The Mobile City council voted unanimously Tuesday, April 30 to end its exclusive franchise agreement with LimeBike and enter into a non-exclusive contract with Gotcha Mobility to bring dockless, application-based bike rental services back to the city.
“We are extremely pleased to partner with the City of Mobile, AL to bring a bike share program to the community this summer,” Sean Flood, CEO and founder of Gotcha said in a statement. “This bike share program will be the first full electric pedal assist fleet in the state of Alabama.”
Michelle Burdick, Gotcha partner experience manager, said the company would start by placing 200 bikes in areas of the city where it appears they would be used the most. To determine where those areas are, Burdick said the company would be sending a team down to do research. The bikes will likely be placed near business hubs and places of interest, Burdick said.
Gotcha’s teal bikes should begin appearing about three months after the contract is signed, she said.
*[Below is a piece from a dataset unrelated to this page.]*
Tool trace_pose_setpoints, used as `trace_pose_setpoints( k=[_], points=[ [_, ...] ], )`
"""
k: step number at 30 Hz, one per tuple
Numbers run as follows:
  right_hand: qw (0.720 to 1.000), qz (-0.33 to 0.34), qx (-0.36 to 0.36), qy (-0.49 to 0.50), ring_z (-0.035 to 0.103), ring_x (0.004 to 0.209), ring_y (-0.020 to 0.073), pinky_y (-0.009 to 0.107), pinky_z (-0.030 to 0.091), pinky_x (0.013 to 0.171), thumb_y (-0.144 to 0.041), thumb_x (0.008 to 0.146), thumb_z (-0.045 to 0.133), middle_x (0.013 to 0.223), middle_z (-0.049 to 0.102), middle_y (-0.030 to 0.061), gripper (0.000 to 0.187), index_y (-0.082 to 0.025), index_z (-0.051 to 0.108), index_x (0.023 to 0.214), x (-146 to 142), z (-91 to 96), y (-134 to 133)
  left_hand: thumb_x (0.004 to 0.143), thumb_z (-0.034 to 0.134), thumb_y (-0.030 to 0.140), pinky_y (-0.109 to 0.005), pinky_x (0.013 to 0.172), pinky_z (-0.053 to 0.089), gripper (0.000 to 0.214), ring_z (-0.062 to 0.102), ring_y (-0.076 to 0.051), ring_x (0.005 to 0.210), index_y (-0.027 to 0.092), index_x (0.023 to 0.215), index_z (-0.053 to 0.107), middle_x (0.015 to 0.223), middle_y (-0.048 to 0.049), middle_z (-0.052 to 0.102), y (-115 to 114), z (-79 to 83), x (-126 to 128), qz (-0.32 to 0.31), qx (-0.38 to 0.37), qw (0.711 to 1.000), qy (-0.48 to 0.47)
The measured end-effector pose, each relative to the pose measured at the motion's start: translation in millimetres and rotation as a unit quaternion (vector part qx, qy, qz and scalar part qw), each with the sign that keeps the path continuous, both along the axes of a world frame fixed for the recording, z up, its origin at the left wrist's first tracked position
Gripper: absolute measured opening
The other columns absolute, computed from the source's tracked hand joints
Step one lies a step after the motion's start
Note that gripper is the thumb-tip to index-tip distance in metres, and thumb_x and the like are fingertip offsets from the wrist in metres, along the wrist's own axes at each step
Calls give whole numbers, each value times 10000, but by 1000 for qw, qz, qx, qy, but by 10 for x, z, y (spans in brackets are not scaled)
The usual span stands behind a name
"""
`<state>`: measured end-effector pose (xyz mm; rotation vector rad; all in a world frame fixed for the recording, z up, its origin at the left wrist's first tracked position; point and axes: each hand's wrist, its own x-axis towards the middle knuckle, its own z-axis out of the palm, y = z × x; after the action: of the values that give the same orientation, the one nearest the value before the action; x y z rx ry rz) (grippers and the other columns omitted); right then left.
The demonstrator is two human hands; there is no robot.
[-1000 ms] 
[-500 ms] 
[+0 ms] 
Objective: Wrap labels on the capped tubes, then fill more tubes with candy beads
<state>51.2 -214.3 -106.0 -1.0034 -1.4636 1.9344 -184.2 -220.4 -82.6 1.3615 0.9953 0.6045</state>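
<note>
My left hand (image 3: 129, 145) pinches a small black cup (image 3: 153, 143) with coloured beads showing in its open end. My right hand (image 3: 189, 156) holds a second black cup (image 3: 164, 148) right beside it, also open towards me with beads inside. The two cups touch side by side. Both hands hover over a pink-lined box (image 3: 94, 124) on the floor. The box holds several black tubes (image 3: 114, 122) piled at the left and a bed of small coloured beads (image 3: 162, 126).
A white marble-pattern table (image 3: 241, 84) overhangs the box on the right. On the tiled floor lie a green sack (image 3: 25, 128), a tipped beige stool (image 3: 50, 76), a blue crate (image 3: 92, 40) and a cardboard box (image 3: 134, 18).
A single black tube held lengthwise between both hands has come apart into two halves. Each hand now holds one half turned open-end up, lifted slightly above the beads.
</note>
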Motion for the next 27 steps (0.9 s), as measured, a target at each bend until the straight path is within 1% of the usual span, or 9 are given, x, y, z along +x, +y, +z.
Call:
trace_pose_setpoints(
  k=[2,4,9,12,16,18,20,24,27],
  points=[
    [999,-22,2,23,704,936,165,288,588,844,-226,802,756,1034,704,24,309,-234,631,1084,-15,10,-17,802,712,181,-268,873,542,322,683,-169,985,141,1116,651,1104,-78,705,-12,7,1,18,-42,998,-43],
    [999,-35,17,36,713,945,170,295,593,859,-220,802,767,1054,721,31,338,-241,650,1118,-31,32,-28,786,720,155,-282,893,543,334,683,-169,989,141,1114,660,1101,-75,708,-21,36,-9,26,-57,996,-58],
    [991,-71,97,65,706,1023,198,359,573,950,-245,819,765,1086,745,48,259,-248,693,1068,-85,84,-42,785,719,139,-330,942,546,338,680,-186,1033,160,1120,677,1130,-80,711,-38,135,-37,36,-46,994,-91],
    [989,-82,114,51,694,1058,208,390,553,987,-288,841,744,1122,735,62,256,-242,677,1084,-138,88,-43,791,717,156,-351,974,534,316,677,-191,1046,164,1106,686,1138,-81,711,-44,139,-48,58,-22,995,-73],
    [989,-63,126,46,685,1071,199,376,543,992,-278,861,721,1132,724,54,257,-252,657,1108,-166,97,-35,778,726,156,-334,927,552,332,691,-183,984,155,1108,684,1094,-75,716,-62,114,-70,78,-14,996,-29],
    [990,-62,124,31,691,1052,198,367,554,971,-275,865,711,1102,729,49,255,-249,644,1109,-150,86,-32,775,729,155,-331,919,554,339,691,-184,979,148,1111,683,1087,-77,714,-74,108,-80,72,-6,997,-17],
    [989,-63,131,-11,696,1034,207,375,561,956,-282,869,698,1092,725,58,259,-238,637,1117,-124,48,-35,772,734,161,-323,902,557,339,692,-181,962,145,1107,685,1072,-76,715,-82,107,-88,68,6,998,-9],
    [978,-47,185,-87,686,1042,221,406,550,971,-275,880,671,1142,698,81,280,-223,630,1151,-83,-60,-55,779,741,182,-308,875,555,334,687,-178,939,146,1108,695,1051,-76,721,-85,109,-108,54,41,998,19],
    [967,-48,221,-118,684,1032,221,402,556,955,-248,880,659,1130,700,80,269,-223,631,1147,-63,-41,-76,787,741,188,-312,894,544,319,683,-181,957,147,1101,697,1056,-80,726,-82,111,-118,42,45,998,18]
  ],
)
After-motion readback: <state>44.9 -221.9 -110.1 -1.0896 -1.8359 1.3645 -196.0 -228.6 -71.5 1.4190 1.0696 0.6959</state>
While a final rental price hasn’t been set for the bikes, Burdick said the rate in other areas has been $2 to unlock a bike and 15 cents per minute after that. Gotcha also offers a membership or subscription-style plan.
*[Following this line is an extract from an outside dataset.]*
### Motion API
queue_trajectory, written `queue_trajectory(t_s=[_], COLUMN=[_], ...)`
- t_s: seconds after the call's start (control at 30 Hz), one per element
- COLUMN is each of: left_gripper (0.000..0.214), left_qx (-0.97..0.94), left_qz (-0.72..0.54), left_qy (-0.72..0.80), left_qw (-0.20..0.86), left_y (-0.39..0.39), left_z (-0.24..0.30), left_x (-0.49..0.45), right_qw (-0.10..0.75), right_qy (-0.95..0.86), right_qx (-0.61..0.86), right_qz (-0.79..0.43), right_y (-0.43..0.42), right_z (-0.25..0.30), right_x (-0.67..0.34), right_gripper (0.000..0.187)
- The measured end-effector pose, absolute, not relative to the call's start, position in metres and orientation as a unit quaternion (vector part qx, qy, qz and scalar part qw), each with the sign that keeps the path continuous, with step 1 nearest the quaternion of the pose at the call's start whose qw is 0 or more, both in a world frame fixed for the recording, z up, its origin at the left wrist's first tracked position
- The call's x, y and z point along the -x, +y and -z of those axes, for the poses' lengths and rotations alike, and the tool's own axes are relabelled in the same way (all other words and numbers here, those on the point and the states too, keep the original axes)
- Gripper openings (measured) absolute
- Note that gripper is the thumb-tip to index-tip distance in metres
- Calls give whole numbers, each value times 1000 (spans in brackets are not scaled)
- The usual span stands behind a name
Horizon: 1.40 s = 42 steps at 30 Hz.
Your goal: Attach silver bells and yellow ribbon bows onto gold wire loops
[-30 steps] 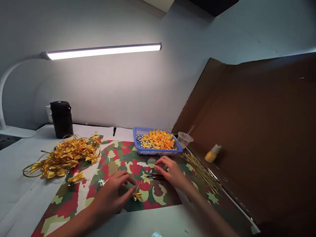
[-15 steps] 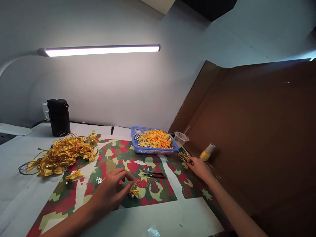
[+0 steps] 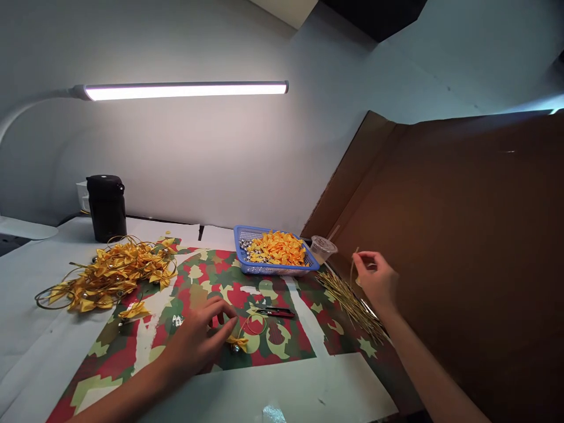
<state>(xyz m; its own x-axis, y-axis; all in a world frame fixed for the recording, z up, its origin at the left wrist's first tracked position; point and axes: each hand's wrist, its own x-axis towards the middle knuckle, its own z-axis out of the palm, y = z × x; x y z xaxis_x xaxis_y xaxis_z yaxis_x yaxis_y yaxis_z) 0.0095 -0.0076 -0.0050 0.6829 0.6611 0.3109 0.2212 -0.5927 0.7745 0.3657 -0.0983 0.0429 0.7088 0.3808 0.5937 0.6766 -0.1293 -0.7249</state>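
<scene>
My right hand is raised at the right, thumb and forefinger pinched on a thin gold cord. Below it lies a bundle of similar gold cords. At the centre left, my left hand hovers low over the patterned sheet, fingers loosely curled and apart from the thumb. Close to that thumb is a yellow ribbon bow with a small silver bell, its thin cord looping up to the right. Thread snips lie just beyond the loop.
A blue basket holds orange-yellow bows and silver bells. Beside it stands a clear plastic cup. Corded yellow bows are heaped at left, near a black flask. A large cardboard panel rises at right, under a lamp.
My right hand has lifted up and to the right from the bundle, bringing one gold cord with it. More of the bundle shows, and the spool is now hidden. My left hand has barely moved.
</scene>
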Motion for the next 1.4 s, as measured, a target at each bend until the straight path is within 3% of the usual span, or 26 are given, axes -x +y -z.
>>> queue_trajectory(t_s=[0.1, 0.23, 0.43, 0.67, 0.9, 0.97, 1.17, 1.4], left_gripper=[23, 17, 33, 23, 15, 14, 37, 42], left_qx=[-835, -827, -855, -856, -837, -821, -591, -481], left_qz=[-306, -358, -428, -460, -473, -454, -288, -301], left_qy=[283, 283, 137, 62, 100, 131, 271, 336], left_qw=[360, 330, 259, 230, 255, 321, 703, 752], left_y=[-6, -3, -3, -7, -18, -21, -9, 6], left_z=[6, 12, 20, 10, 1, -3, -8, 2], left_x=[-10, -11, -10, -6, -8, -9, -13, -17], right_qw=[670, 746, 721, 673, 668, 665, 647, 582], right_qy=[-330, -330, -295, -252, -283, -312, -436, -598], right_qx=[653, 576, 500, 441, 451, 462, 501, 521], right_qz=[123, -55, -379, -538, -521, -497, -374, -180], right_y=[-93, -84, -68, -49, -42, -42, -43, -51], right_z=[-65, -81, -57, -26, -15, -11, 0, 3], right_x=[-338, -286, -200, -156, -159, -160, -166, -174], right_gripper=[31, 37, 36, 31, 31, 29, 18, 6])
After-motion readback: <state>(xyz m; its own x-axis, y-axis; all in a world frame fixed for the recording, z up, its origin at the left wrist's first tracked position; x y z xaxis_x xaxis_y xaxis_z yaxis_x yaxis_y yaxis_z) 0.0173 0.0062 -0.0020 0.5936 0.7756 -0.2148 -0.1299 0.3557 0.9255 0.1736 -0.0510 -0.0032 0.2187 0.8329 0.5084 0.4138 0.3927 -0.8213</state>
As for theft, Burdick said it’s “not a big issue” because the bikes have two locks. In addition, the bikes are built specifically for Gotcha and the parts are proprietary. This means parts can’t easily be removed, she said. Gotcha currently operates at Auburn University and is planning to launch in Baton Rouge, Louisiana, soon, Burdick said.
LimeBike announced it would leave the city in February, less than a year into its agreement. It had previously placed its bikes downtown and on the University of South Alabama campus. City officials said LimeBike left the city after it determined that state law wouldn’t allow it to introduce electric scooters to its fleet.
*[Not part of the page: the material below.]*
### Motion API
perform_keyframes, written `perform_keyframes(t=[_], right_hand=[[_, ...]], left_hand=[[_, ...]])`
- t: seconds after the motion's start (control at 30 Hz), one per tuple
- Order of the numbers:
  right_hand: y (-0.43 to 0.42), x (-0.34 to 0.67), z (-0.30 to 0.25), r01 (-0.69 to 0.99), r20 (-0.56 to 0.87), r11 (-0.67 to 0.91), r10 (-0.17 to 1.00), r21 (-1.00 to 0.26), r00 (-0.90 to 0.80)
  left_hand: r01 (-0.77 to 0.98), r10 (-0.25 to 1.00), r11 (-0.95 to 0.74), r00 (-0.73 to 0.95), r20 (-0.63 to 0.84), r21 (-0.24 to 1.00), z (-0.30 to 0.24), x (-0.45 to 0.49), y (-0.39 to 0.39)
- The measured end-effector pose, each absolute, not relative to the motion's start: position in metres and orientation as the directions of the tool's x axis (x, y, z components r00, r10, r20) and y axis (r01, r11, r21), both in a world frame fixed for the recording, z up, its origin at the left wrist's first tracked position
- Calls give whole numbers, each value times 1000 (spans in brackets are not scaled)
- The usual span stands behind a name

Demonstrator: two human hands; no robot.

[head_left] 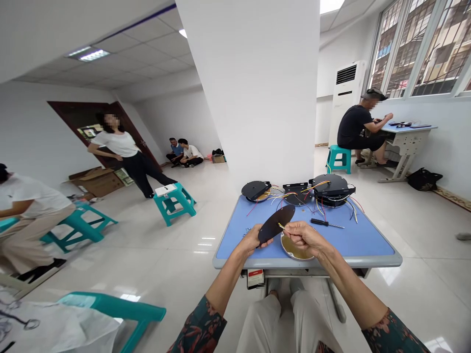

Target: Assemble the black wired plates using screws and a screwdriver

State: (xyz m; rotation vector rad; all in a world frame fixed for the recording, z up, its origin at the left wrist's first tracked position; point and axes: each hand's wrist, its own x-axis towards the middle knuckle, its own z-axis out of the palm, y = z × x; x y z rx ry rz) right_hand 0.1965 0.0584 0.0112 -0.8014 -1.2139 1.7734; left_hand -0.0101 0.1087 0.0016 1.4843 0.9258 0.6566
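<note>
My left hand (253, 239) grips the lower left edge of a thin black disc (275, 223), tilted up above the blue tabletop. At the disc's middle, my right hand (303, 235) pinches a few thin wires (281, 226), yellow and white, that come out through it. Below my right hand lies a round yellowish plate with a pale rim (294, 251), partly hidden by the fingers. A screwdriver (326, 223) with a black handle rests to the right. Left of the disc, several small screws (247, 230) lie on the table.
Along the table's (368, 245) far edge lie a black round unit (253, 190), a black part with a bracket (296, 193) and a stacked black unit (331, 186), with loose coloured wires. A white pillar (265, 98) stands behind. Teal stools (174, 201) and other people are around the room.
</note>
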Motion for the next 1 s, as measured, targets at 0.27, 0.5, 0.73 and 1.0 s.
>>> perform_keyframes(t=[0.27,0.5,0.73,1.0], right_hand=[[62,200,7,-289,-69,-247,856,-925,-512],[64,200,7,-297,-73,-275,834,-915,-546],[65,200,6,-323,-65,-283,834,-903,-548],[64,198,4,-327,-65,-292,828,-899,-557]], left_hand=[[160,840,44,528,-123,986,0,-10,109],[177,813,172,530,-241,969,-2,-8,105],[174,791,241,535,-297,955,-1,-6,103],[162,783,264,540,-310,951,-4,-6,101]])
In other business, the council also delayed for two weeks a vote on the appeal by Kenneth O’Hanlon of an Architectural Review Board decision to deny his application to build a 7-foot fence around his property in the Old Dauphin Way Historic District. At issue for the Board is a historic district rule regulating the maximum height of fences at 6 feet.
O’Hanlon showed councilors photos of a “next door neighbor’s” 8-foot fence, which raised concerns over the fair application of the rule. Junior Architectural Historian Paige Largue said the city would research to see if the neighbor’s fence was built before 2016 and therefore grandfathered in, or if enforcement action would need to be taken.